Perhaps a more interesting question is why Pharmstandard’s controlling shareholders want to sell the best part of their business. Our presumption is that, on the one hand, they see better opportunities for making money in developing ‘biosimilars’ that can substitute for imports and, on the other, that they want to take some cash off the table as a precautionary measure. The company is closely associated with the current political regime, which means that any major change in the administration poses a risk. And selling the whole business is harder than selling part of it, both because the pool of potential bidders gets smaller as the transaction size gets larger and because the business practices that the company deploys in order to succeed in government tenders for prescription drugs (where it has been incredibly successful) could not be used by a western owner.

But as with [Graucho] Marx’s assertion that he wouldn’t care to be a member of a club that would admit him, potential purchasers of NewCo should be asking themselves whether they really want to buy something that Pharmstandard is keen to sell to them. There is less political risk in OTC than in prescription drugs, but there are nevertheless features of NewCo that could make western pharma companies uneasy. For a start, there is the company’s leading product, Arbidol, which is used to treat flu and accounted for 26% of total OTC sales in 2012. As far as we can see, Arbidol contains a genuine active ingredient, yet it was launched OTC without ever having been a prescription drug first and without any good clinical data to back up its claims of efficacy. Not only does this mean that it could never be sold outside the CIS, it also makes it vulnerable to any tightening up of the regulations in Russia (which might easily happen sooner if the product is owned by a non-Russian company). Then there is the fact that NewCo will remain dependent on Pharmstandard for manufacturing. Russian legislation makes it very difficult to transfer production from one place to another, so the new owner of NewCo would be tied to Pharmstandard for the long term, which could prove uncomfortable. And finally there is the valuation. A figure of $2.5bn has been mentioned in the press, but this would represent more than 17x 2012 EBITDA (based on the historic figures – it is hard to say how these will change when both the impact of Bever and of outsourcing manufacturing are taken into consideration), which seems pretty steep for a business that experienced declining sales in 2012.
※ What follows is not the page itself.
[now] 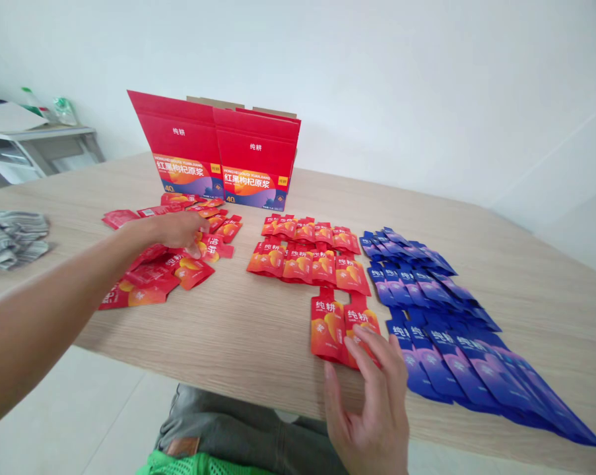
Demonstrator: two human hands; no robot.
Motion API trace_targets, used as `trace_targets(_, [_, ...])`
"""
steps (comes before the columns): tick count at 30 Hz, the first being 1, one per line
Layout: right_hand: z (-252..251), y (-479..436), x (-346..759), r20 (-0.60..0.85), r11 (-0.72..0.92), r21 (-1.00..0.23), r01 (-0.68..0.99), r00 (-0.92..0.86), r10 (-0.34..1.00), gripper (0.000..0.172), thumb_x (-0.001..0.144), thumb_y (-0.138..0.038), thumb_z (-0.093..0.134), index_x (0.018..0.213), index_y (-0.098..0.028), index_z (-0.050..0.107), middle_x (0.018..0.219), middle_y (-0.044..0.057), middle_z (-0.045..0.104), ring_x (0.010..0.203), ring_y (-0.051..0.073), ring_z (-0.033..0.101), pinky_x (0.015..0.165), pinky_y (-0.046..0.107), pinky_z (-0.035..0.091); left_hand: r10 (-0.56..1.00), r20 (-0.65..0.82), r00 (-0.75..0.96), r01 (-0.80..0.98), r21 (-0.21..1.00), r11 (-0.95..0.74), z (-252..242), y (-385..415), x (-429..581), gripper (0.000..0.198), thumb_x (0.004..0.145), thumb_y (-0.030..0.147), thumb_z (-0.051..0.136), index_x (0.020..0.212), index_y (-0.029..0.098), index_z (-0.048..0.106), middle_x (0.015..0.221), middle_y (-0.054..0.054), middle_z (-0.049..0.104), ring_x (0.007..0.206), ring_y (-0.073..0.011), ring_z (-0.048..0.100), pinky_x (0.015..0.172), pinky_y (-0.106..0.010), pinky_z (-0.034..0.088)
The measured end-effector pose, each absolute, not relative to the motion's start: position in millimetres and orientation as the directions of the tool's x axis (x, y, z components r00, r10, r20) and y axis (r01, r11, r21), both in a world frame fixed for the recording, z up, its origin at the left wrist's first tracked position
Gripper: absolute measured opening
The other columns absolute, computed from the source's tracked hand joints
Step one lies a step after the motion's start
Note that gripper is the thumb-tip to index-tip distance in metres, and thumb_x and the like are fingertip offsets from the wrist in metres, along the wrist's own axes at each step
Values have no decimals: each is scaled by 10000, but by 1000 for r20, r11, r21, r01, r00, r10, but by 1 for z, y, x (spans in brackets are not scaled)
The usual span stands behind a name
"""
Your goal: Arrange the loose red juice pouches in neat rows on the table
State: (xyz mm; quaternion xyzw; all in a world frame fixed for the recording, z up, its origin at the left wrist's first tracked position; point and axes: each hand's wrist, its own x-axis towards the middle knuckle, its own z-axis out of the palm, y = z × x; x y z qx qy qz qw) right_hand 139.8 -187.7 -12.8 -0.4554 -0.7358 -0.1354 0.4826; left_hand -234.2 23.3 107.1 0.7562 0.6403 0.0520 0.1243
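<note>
My left hand [181, 231] reaches out over a loose heap of red sachets [164, 270] on the wooden table [258, 343], fingers curled down onto one sachet; whether it grips the sachet I cannot see. My right hand [371, 402] lies open near the front edge, fingertips resting on the lower edge of two red sachets [340, 326] laid side by side. Behind them two neat rows of red sachets [310, 254] overlap each other. To the right, rows of blue sachets [446, 323] fan out in overlapping lines.
Two red printed cartons [223, 155] stand open at the back of the table. A folded grey striped cloth [10, 237] lies at the far left. A grey shelf unit [35, 148] stands by the white wall. My lap shows below the table edge.
</note>
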Motion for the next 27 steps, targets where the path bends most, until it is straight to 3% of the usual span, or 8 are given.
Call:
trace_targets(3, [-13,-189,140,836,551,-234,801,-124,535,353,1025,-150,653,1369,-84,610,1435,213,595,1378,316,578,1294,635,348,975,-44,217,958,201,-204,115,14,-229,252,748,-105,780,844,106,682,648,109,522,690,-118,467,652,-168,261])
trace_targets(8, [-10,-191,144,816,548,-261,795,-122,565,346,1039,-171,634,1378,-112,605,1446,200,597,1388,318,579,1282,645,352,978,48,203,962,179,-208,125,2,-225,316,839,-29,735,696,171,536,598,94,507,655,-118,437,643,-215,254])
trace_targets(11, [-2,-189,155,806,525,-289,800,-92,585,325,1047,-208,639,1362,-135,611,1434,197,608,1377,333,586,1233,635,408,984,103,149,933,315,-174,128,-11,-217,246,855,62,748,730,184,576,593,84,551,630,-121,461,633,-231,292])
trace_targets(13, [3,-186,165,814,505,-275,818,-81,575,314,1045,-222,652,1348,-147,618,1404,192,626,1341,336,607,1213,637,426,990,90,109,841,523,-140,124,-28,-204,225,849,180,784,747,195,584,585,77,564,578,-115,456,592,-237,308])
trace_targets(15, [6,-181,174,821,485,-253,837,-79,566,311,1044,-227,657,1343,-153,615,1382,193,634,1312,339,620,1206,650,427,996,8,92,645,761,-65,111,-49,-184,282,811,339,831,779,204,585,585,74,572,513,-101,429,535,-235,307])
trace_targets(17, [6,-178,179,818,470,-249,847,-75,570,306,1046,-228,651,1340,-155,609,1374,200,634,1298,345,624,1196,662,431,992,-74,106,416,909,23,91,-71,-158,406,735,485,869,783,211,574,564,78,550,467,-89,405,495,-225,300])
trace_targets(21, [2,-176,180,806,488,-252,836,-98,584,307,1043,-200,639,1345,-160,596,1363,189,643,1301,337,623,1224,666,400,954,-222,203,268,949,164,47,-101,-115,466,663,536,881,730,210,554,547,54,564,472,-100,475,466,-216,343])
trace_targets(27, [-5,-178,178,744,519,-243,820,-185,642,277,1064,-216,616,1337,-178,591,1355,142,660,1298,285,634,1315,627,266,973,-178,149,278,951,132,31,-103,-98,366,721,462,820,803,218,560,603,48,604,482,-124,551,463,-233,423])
Pharmstandard’s depository receipt price has almost halved in the last week as it has become apparent to minority shareholders that they have no effective way to prevent their company from spending a huge amount of money to acquire earnings that should rightfully belong to them anyway, or from undertaking a strategic move that diminishes the value of their overall holding. A cynic would argue that such things are only to be expected in Russia and that there are plenty of precedents outside the pharma sector. We would merely suggest that the companies that are looking at buying Pharmstandard’s OTC business should think long and hard about whether owners who are happy to ride roughshod over the rights of their minority shareholders are the sort of partners that they want to do business with.